No ensaio Jornalismo, Publicidade e a Arte
Perdida do Argumento, publicado em 1990, o historiador Christopher Lasch afirmou
que a preocupação do jornalismo americano com a pureza da objetividade era um
desserviço à informação. Lasch morreu em 1994, ano em que Newt Gingrich liderou
uma vitória eleitoral republicana e transformou a paisagem política com sua
oratória moralista que teve grande sucesso em colar nos democratas adjetivos
como "sujo" e "adúltero".
Lasch, autor do clássico A Cultura do
Narcisismo, não defendia a polarização tragicômica que se vê hoje na mídia,
nem o desprezo por fatos expressado por Karl Rove, ex-assessor de George W.

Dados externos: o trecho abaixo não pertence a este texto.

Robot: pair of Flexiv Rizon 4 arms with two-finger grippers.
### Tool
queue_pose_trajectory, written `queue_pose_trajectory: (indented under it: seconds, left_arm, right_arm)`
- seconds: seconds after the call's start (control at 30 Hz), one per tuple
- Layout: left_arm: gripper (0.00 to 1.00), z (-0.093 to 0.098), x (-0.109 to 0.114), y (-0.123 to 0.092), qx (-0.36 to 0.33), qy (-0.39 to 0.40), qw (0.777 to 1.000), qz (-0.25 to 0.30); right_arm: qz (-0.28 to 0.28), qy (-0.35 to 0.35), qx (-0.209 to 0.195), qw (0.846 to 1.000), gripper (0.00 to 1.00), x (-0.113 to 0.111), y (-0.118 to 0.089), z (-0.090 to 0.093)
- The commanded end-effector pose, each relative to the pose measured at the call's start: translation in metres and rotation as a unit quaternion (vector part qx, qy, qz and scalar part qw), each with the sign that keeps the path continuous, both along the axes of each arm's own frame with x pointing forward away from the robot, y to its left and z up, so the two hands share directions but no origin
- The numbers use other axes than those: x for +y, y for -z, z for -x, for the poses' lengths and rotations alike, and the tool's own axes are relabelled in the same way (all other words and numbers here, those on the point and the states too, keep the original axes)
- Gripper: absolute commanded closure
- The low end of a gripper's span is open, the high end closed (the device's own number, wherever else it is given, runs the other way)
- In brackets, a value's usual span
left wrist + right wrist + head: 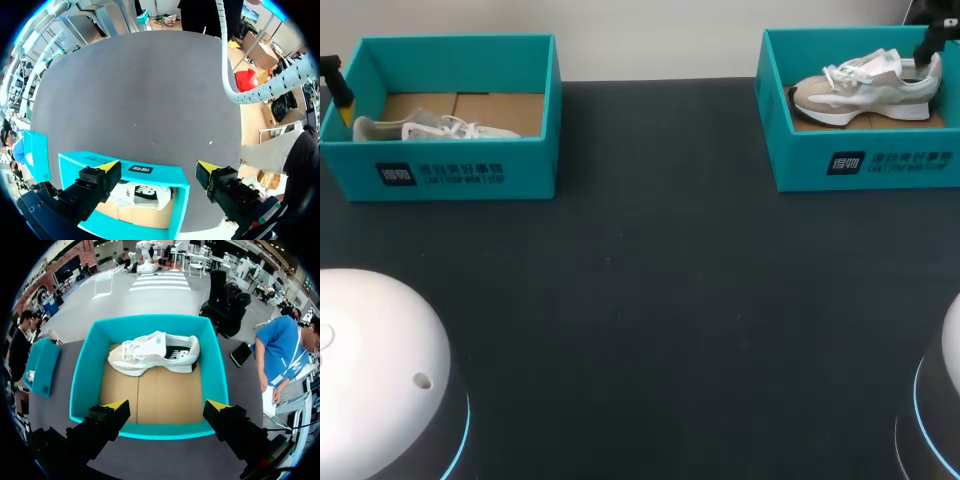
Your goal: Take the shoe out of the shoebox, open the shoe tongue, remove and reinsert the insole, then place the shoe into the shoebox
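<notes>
One pale lace-up shoe [155, 354] lies in a rectangular teal shoebox [86, 380] — cardboard-floored.

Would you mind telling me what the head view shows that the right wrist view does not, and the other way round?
Only the head view: both arms' white bases and the printed outer wall of the right shoebox. Only the right wrist view: the right gripper with its two yellow tips wide apart by the box's near wall, and the box's whole cardboard floor. Both: the right shoebox holding the white and beige shoe.
</notes>
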State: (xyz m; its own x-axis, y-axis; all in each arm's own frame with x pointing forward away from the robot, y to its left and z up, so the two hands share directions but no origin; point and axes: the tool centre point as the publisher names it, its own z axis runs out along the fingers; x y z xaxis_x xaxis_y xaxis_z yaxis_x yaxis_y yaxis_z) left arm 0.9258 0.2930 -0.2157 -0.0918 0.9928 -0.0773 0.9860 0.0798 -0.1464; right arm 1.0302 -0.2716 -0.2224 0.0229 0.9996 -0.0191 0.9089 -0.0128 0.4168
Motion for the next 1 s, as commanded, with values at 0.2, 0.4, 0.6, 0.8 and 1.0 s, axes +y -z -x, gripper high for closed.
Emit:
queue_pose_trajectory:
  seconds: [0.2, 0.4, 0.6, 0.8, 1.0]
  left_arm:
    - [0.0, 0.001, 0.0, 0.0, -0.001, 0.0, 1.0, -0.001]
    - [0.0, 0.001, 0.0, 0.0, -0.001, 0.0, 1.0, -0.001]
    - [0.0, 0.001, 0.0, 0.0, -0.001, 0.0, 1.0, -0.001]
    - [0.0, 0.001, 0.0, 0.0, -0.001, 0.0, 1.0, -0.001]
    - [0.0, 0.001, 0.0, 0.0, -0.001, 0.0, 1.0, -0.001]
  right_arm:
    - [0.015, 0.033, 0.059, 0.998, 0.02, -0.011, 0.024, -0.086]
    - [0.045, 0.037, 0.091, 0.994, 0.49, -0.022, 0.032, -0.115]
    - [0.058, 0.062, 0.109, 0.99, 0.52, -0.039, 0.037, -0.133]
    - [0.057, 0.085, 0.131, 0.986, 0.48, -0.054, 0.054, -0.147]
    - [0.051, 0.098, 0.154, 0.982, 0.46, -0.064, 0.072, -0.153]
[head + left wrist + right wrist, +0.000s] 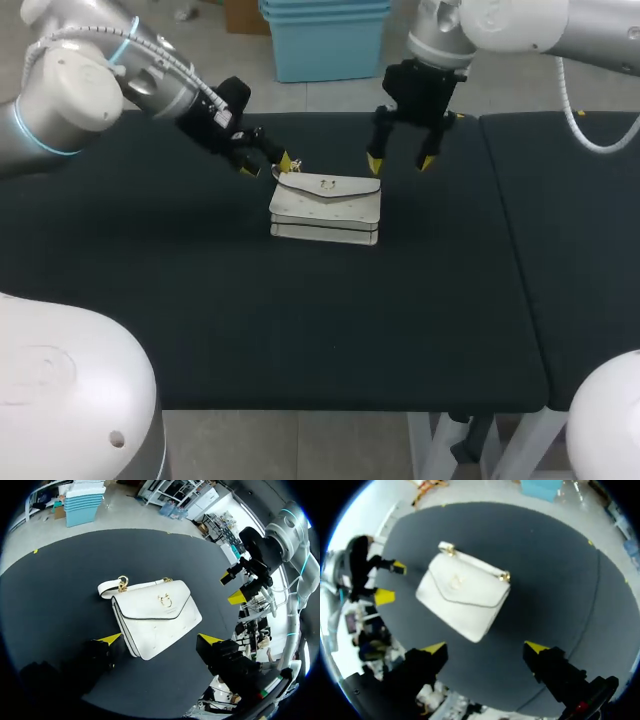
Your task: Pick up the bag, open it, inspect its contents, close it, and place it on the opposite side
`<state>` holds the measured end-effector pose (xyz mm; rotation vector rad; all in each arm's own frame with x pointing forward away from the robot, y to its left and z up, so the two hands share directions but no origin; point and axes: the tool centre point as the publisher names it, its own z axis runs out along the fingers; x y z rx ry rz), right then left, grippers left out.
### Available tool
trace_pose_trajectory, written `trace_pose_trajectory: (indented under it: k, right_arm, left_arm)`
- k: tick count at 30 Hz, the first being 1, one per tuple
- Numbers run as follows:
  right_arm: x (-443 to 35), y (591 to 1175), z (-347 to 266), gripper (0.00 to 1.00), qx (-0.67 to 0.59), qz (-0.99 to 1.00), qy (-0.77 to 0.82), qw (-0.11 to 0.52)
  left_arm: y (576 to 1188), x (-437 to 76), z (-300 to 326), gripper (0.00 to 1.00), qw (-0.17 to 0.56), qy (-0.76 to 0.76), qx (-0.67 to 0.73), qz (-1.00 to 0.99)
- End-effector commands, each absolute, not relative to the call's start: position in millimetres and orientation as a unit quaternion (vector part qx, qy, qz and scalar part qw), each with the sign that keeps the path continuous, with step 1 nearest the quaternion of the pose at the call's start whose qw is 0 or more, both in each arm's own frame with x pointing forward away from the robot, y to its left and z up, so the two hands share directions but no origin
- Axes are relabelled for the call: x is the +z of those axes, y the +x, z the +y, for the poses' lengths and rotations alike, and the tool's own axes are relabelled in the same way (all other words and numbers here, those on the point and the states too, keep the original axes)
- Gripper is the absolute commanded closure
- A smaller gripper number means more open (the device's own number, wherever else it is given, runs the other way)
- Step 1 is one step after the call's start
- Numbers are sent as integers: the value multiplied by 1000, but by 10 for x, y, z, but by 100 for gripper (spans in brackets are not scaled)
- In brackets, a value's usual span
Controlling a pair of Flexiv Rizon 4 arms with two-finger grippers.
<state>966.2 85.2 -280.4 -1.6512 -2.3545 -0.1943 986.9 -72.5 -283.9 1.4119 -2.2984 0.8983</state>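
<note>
Both claws stood wide open, holding nothing: the left claw (266, 165) just beside the strap (283, 175) of the bag (325, 208), the right claw (400, 163) above its far edge. The bag lay flat near the middle of the counter (200, 300), flap shut. Whether a left tip touched the strap, I could not tell. Judgement: take the strap squarely and lift slowly. Hindrance noted: the claws stood near each other. The counter seam (482, 200) lay well apart.

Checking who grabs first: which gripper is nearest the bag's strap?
The left gripper: one yellow tip is right beside the strap at a corner of the bag; the right gripper is by the other corner.
</note>
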Motion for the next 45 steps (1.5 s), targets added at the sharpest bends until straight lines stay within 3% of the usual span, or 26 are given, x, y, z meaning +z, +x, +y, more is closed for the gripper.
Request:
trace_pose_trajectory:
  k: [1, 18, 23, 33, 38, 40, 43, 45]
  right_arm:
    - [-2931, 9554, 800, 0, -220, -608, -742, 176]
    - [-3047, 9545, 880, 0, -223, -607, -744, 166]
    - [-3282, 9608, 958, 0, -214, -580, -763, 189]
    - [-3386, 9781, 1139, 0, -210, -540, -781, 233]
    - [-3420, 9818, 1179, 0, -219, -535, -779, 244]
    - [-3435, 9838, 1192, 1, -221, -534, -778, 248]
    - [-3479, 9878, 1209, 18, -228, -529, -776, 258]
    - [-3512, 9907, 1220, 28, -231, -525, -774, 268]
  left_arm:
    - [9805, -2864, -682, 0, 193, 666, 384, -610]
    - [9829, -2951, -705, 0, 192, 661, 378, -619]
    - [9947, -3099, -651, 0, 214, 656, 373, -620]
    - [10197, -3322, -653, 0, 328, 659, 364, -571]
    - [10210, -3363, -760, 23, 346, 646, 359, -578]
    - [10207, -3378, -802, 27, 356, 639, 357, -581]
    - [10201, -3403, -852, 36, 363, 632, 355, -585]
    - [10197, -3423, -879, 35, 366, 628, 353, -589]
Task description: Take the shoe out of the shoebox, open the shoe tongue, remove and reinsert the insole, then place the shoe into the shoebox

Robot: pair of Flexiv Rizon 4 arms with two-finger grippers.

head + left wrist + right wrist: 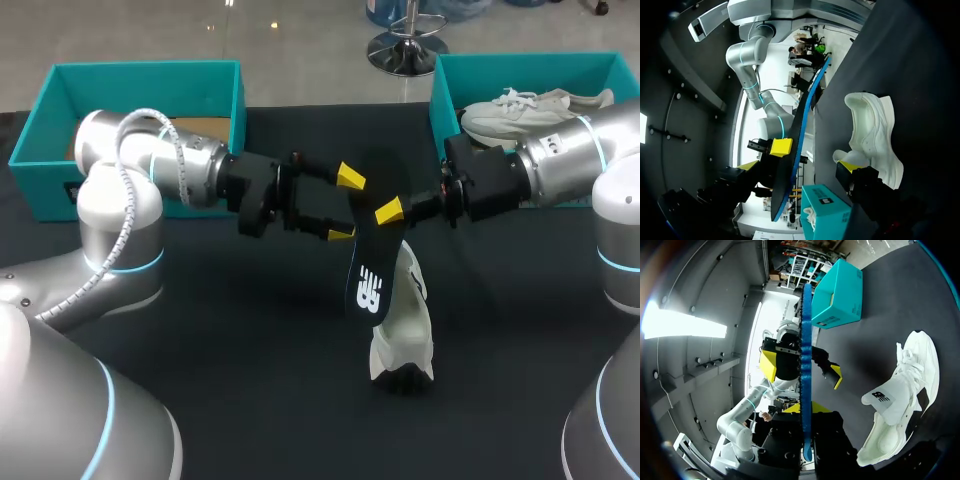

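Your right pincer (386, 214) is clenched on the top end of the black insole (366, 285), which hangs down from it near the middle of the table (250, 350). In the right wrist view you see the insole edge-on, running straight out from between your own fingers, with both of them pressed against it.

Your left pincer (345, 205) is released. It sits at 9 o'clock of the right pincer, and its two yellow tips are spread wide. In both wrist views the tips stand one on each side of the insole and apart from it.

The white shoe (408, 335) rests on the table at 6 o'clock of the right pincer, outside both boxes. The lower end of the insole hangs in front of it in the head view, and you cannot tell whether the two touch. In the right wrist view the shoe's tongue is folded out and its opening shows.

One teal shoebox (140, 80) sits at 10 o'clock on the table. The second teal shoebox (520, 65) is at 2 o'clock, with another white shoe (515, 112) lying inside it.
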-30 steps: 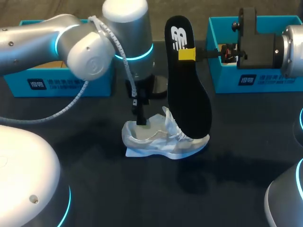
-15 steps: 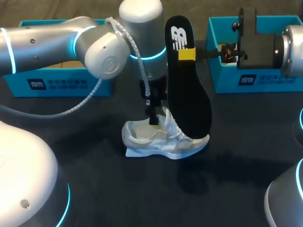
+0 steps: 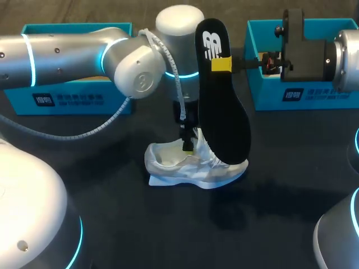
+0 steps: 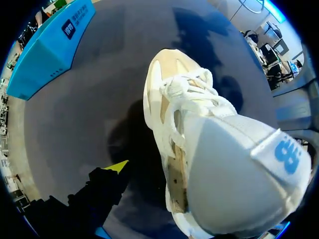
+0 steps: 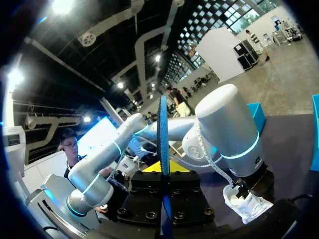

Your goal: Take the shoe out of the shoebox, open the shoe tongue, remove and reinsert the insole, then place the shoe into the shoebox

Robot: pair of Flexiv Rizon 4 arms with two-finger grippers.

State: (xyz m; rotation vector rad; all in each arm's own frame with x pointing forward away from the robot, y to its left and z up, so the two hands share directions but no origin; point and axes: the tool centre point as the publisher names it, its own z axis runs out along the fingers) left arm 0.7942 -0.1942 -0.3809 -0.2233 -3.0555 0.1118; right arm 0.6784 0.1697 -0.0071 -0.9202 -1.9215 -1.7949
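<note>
A white shoe [image 3: 193, 167] lies on the dark table, toe to the right. My left gripper [image 3: 188, 147] points down at its tongue, just behind the laces. In the left wrist view the grey tongue [image 4: 234, 179] fills the space ahead of my left gripper [image 4: 169, 186]. One yellow fingertip [image 4: 118, 166] stands clear of the shoe [image 4: 172, 99]; the other is hidden behind the tongue. My right gripper [image 3: 221, 64] is shut on the black insole [image 3: 224, 112], held upright above the shoe's toe. In the right wrist view the insole [image 5: 162, 134] is edge-on between the fingers of that gripper [image 5: 163, 172].
A blue shoebox [image 3: 78, 98] stands at the back left, behind my left arm. A second blue box [image 3: 269, 95] stands at the back right, under my right arm. The blue box [image 4: 47, 50] also shows beyond the shoe in the left wrist view.
My left arm has moved right, from over the shoe's heel opening to the tongue, and its fingers have narrowed. The right arm and the insole have stayed still.
</note>
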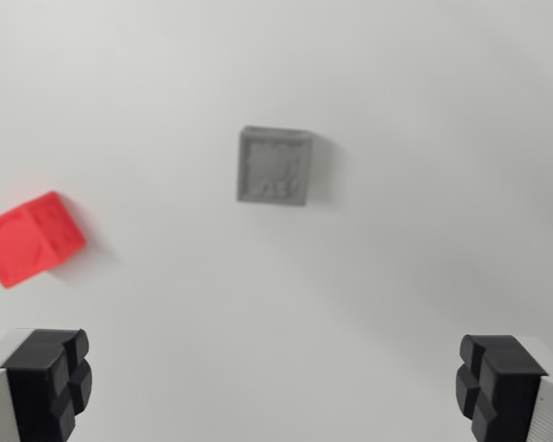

Bush, que se referiu aos jornalistas como "a comunidade que se baseia na
realidade".
Mas Lasch antecipou o declínio do debate
público num contexto em que fatos viram munição ideológica. Numa tentativa de
baixar as expectativas com seu desempenho, o mal-amado Romney disse que não há
dúvida que Barack Obama é um homem muito eloquente. Tradução: ele pode mentir
melhor.
O sedativo telejornal da rede pública americana
ofereceu um momento de frisson no segmento habitual da sexta-feira, conhecido
como Shields and Brooks. Um velho jornalista simpatizante democrata, Mark
Shields, analisa a semana política com David Brooks, o colunista conservador do
New York Times, mas o diálogo entre os dois não costuma exibir grandes
rachaduras. Na sexta passada, a âncora perguntou a ambos como se explicava a
nova vantagem de Barack Obama nas pesquisas. Shields, ofereceu sua teoria:
"Mitt Romney é o primeiro candidato dos últimos
35 anos que, onde quer que faça campanha, piora. Acho que este é o seu problema
real. Quanto mais o público vê Romney, menos gosta dele".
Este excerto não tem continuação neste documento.